__WORK INSTRUCTION__: Write out the data exactly, keeping every line.

__THE DATA__:
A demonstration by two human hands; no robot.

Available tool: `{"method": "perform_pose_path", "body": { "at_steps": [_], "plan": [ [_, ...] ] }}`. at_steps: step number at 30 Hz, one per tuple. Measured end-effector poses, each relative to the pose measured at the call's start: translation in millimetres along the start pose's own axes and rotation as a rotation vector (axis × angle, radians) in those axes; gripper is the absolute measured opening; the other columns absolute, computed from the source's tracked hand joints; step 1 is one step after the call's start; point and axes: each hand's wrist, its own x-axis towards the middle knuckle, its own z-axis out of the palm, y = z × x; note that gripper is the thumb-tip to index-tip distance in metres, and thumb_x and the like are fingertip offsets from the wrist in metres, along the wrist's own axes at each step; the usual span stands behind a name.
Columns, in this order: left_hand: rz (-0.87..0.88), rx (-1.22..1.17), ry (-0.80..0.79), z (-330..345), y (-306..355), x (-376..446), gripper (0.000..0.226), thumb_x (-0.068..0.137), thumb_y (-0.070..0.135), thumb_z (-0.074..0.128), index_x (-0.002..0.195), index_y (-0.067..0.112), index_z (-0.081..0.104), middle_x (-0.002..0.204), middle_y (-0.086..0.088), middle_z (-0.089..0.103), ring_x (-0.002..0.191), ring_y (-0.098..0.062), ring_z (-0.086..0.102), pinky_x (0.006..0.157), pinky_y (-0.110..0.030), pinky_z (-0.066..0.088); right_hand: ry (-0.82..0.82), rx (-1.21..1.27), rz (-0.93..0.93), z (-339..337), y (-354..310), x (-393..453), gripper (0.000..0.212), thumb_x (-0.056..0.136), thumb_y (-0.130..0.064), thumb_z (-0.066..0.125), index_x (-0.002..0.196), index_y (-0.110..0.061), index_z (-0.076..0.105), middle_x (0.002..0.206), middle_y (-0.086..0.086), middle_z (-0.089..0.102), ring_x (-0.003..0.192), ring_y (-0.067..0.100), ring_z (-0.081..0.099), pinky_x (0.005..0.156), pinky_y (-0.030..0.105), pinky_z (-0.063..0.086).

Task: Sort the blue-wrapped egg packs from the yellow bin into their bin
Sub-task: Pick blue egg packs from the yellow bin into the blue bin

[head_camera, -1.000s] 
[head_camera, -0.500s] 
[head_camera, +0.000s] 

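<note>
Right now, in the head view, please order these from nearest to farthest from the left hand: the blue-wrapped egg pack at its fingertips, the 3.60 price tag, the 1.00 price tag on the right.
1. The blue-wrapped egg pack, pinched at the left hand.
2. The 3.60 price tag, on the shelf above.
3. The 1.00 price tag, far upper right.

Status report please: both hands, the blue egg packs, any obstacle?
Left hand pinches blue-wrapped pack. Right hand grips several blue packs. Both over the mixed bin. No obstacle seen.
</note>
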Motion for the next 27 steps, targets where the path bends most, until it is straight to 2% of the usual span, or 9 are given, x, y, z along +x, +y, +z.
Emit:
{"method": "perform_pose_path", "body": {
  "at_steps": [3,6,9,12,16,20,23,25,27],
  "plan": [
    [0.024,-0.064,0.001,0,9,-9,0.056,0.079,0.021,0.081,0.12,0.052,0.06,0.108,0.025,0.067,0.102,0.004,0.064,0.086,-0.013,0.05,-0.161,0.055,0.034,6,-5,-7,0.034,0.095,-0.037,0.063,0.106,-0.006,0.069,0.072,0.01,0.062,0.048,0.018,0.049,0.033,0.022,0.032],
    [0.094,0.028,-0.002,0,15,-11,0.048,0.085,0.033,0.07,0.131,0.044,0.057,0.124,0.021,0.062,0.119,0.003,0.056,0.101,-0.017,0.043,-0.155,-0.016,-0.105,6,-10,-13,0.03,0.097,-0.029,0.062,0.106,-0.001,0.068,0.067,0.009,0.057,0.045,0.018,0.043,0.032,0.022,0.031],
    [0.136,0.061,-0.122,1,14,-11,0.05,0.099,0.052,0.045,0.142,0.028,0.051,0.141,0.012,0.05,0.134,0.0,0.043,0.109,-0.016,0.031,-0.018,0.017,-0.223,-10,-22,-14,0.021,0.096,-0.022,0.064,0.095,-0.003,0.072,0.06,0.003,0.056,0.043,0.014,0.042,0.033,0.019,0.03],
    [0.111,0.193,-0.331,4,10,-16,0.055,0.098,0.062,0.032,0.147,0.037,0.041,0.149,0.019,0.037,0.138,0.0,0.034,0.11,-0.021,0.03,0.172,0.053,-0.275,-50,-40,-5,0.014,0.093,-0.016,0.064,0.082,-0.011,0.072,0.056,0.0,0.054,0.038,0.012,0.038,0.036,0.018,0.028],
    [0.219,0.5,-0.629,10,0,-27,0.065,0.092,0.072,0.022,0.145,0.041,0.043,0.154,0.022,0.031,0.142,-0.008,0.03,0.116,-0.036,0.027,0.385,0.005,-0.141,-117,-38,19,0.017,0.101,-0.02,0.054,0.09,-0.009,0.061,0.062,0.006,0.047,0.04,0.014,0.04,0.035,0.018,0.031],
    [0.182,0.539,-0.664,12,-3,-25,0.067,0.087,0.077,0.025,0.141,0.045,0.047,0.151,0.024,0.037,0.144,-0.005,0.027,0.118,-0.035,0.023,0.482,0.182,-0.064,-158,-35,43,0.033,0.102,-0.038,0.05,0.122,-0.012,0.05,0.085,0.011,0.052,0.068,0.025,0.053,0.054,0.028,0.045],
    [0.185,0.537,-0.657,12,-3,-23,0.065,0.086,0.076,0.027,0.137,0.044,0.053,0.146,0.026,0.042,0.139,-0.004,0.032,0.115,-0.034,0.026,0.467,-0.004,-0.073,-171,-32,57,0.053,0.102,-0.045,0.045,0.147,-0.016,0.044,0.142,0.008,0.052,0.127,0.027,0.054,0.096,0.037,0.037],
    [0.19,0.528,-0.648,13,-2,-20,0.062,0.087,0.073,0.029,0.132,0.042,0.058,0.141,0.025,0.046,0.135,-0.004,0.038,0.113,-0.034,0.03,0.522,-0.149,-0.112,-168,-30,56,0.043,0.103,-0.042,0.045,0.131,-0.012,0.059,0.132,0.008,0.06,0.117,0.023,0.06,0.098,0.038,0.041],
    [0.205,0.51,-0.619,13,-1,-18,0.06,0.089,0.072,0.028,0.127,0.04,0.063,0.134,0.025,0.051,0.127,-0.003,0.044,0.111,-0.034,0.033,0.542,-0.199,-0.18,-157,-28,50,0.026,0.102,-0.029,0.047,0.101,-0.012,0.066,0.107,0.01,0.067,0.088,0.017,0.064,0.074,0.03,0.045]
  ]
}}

__TASK OUTPUT__:
A demonstration by two human hands; no robot.

Available tool: `{"method": "perform_pose_path", "body": { "at_steps": [_], "plan": [ [_, ...] ] }}`. at_steps: step number at 30 Hz, one per tuple. Measured end-effector poses, each relative to the pose measured at the call's start: translation in millimetres along the start pose's own axes and rotation as a rotation vector (axis × angle, radians) in those axes; gripper is the absolute measured opening; the other columns absolute, computed from the source's tracked hand joints; step 1 is one step after the call's start; point and axes: each hand's wrist, its own x-axis towards the middle knuckle, its own z-axis out of the palm, y = z × x; note that gripper is the thumb-tip to index-tip distance in metres, and thumb_x and the like are fingertip offsets from the wrist in metres, along the wrist's own axes at each step; the usual span stands behind a name.
Columns, in this order: left_hand: rz (-0.87..0.88), rx (-1.22..1.17), ry (-0.80..0.79), z (-330..345), y (-306..355), x (-376..446), gripper (0.000..0.226), thumb_x (-0.068..0.137), thumb_y (-0.070..0.135), thumb_z (-0.074..0.128), index_x (-0.002..0.195), index_y (-0.067..0.112), index_z (-0.081..0.104), middle_x (-0.002..0.204), middle_y (-0.086..0.088), middle_z (-0.089..0.103), ring_x (-0.002..0.191), ring_y (-0.098..0.062), ring_z (-0.086..0.102), pinky_x (0.006..0.157), pinky_y (-0.110..0.030), pinky_z (-0.066..0.088); right_hand: ry (-0.82..0.82), rx (-1.21..1.27), rz (-0.93..0.93), z (-339..337), y (-354..310), x (-393..453), gripper (0.000..0.212), thumb_x (-0.056..0.136), thumb_y (-0.130..0.064), thumb_z (-0.066..0.125), index_x (-0.002..0.196), index_y (-0.110..0.061), index_z (-0.076..0.105), middle_x (0.002..0.206), middle_y (-0.086..0.086), middle_z (-0.089..0.102), ring_x (-0.003..0.192), ring_y (-0.067..0.100), ring_z (-0.081..0.099), pinky_x (0.005..0.156), pinky_y (-0.030..0.105), pinky_z (-0.063..0.086).

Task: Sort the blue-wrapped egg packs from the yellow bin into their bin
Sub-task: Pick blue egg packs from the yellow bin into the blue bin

[head_camera, -1.000s] 
[head_camera, -0.500s] 
[head_camera, +0.000s] 

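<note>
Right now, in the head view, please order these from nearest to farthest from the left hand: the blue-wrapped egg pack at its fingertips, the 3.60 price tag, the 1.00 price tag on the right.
1. The blue-wrapped egg pack, pinched at the left hand.
2. The 3.60 price tag, on the shelf above.
3. The 1.00 price tag, far upper right.

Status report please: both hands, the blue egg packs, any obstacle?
Left hand pinches blue-wrapped pack. Right hand grips several blue packs. Both over the mixed bin. No obstacle seen.
</note>
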Motion for the next 27 steps, targets where the path bends most, until it is straight to 2% of the usual span, or 9 are given, x, y, z along +x, +y, +z.
Emit:
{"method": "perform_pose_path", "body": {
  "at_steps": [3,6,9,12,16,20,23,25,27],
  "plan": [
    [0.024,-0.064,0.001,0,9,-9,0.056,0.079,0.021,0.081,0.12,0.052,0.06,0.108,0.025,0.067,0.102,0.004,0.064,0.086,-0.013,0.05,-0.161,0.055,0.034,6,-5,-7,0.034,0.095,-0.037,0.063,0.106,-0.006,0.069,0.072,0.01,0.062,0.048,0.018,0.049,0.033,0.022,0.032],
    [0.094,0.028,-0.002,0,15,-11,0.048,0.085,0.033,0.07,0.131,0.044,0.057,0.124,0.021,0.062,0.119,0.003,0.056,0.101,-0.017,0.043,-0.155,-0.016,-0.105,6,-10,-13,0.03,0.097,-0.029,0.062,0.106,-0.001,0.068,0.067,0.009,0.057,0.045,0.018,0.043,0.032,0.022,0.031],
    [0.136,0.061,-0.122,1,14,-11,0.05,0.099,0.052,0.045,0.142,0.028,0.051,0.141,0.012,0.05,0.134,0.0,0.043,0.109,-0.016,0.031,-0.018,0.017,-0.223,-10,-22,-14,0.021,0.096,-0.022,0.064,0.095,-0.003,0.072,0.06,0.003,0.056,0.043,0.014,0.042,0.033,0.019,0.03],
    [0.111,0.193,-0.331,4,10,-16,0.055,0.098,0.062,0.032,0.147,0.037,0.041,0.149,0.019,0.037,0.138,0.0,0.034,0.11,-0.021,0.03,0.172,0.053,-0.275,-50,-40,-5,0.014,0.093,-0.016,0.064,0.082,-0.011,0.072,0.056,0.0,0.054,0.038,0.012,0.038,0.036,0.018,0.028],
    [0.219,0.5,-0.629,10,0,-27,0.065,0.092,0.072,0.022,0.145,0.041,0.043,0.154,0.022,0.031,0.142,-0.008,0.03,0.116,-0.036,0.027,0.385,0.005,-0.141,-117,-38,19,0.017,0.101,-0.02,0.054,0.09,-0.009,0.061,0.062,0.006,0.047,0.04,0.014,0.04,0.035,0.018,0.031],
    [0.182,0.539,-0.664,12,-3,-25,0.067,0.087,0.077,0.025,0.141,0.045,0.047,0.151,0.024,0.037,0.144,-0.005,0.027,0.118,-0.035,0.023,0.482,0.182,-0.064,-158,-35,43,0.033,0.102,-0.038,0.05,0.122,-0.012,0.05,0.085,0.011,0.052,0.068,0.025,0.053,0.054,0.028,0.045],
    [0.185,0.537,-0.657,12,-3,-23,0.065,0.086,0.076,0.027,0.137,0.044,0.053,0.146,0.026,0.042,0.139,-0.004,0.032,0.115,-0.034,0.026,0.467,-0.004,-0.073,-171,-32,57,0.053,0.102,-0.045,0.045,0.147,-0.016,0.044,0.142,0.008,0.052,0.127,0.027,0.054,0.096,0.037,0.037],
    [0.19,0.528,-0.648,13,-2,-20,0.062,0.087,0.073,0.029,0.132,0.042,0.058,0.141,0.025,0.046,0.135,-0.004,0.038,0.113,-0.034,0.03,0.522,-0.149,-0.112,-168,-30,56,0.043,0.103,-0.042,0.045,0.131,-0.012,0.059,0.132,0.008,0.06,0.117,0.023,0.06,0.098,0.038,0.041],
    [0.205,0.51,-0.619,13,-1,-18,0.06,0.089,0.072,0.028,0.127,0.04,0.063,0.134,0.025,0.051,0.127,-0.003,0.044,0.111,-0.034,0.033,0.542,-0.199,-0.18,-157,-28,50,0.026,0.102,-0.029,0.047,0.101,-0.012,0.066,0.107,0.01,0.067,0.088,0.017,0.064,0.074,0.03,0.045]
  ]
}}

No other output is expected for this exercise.